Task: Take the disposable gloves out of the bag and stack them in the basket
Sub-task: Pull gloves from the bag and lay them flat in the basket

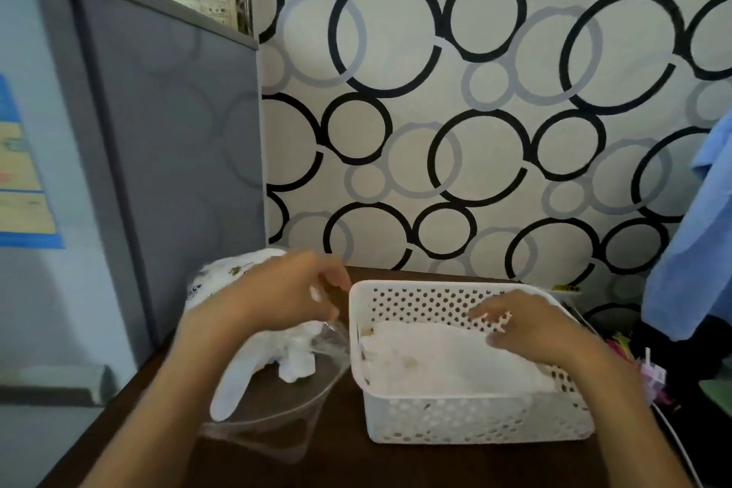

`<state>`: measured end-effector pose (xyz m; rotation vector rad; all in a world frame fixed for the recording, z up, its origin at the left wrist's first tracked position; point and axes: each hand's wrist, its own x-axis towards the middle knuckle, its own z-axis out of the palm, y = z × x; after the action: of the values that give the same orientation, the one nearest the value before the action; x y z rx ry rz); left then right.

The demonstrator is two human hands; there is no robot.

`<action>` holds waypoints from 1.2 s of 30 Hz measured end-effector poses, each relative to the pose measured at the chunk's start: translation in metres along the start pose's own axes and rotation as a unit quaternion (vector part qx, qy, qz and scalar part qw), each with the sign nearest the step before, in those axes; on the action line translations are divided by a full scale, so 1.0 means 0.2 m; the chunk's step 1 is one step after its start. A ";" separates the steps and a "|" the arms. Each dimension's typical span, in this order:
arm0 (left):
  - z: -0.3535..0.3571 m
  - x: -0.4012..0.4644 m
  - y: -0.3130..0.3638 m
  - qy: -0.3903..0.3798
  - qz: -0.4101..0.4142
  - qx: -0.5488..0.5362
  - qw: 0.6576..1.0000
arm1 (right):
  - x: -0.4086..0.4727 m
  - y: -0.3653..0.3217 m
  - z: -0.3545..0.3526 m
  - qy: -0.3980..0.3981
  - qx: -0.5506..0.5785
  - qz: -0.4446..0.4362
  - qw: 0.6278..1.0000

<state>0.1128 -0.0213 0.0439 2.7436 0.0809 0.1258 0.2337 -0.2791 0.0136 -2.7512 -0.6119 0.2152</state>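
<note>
Dark wooden table (340, 460) against circle-patterned wallpaper (475, 111). Our left hand (285, 289) pinches the clear bag (277, 420), where white gloves (257, 364) remain. Our right hand (530, 325), fingers relaxed, rests on the gloves stacked (447, 364) inside the white perforated basket (475, 416) just beside the bag.

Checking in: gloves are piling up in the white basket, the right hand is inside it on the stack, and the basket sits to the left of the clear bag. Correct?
Not quite. The head view shows the white basket to the right of the clear bag, not left. The rest holds: gloves lie in the basket and the right hand rests on them.
</note>
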 end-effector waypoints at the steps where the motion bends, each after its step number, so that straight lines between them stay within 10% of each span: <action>1: -0.05 -0.06 -0.08 -0.003 -0.041 0.012 0.999 | -0.03 -0.05 -0.01 0.024 0.012 -0.024 0.999; 6: -0.10 -0.23 -0.33 -0.165 -0.202 0.100 0.960 | -0.25 -0.48 0.02 0.056 0.065 -0.160 0.983; 12: -0.07 -0.20 -0.41 -0.095 -0.161 -0.020 0.982 | -0.33 -0.86 0.35 -0.047 0.002 -0.225 0.973; 22: -0.06 -0.23 -0.46 -0.071 -0.088 -0.148 0.983 | -0.08 -1.04 0.72 0.043 -0.018 -0.116 0.992; 27: -0.07 -0.22 -0.50 -0.098 -0.078 -0.149 0.981 | -0.15 -0.98 0.58 0.022 0.014 -0.157 0.987; 33: -0.03 -0.19 -0.53 -0.058 -0.129 -0.139 0.980 | -0.24 -0.84 0.25 -0.183 0.065 -0.195 0.961; 36: -0.05 -0.21 -0.53 -0.072 -0.124 -0.118 0.983 | -0.23 -0.80 0.18 -0.076 0.188 -0.199 0.959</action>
<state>0.0668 0.0772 0.0091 2.4733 0.3431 -0.1233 0.1232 -0.1506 0.0362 -2.2081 -1.0302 0.4027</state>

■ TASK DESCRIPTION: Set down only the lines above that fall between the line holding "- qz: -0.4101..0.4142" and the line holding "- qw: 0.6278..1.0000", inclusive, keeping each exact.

■ OUTPUT OF THE EXERCISE:
  - qz: -0.4101..0.4142
  - qx: -0.5488..0.5362
  - qw: 0.6576..1.0000
arm1 (right):
  - x: -0.4086..0.4727 m
  - y: -0.3653..0.3217 m
  - z: -0.3545..0.3526 m
  - qy: -0.3980..0.3981
  - qx: -0.5506..0.5785
  - qz: -0.4446..0.4362
  - qw: 0.6278..1.0000

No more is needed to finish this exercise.